# Exercise brief:
Would you please return every line from the listing that contains the word "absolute"?

========================

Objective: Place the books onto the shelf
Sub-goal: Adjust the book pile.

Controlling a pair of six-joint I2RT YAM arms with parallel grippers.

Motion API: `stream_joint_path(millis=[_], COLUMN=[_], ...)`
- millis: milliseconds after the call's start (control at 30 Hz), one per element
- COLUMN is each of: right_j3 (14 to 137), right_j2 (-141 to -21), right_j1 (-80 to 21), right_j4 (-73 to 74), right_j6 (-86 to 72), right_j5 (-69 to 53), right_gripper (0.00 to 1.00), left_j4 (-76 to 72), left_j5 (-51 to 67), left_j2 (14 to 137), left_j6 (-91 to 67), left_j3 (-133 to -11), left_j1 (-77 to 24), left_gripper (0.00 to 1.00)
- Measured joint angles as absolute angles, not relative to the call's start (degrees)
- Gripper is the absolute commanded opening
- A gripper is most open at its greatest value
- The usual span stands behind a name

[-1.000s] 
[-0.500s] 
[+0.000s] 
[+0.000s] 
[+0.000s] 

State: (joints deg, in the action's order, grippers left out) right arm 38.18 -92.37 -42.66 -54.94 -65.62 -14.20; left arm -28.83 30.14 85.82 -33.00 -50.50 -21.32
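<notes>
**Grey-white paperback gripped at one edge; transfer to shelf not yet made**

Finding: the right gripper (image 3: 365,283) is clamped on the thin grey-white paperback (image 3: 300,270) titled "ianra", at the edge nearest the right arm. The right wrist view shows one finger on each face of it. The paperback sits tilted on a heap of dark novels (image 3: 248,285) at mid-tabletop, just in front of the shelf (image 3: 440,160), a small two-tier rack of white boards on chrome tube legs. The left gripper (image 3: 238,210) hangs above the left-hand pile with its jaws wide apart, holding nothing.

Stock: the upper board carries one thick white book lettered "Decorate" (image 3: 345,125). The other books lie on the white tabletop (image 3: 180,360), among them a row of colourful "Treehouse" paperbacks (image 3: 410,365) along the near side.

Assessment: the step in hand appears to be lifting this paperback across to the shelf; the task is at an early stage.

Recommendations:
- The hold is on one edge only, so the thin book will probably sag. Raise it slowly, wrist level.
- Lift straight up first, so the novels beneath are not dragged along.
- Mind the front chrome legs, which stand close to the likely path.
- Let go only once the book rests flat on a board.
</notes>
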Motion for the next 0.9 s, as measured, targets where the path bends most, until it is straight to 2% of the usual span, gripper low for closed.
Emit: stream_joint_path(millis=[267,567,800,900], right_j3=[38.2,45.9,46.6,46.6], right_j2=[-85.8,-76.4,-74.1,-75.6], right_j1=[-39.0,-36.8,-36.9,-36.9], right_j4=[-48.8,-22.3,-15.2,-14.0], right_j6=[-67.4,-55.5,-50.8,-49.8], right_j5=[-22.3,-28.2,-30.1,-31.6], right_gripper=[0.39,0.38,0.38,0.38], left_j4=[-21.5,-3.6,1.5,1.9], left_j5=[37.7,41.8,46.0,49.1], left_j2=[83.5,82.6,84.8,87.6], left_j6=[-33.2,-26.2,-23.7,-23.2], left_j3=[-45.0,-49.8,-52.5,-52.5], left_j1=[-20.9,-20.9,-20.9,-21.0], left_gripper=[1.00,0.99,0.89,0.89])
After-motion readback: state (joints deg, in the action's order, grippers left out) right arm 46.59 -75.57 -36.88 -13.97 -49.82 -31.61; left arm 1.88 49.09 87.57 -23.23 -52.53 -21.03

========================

# Result below:
- Measured joint angles as absolute angles, not relative to the call's start (degrees)
- Gripper is the absolute commanded opening

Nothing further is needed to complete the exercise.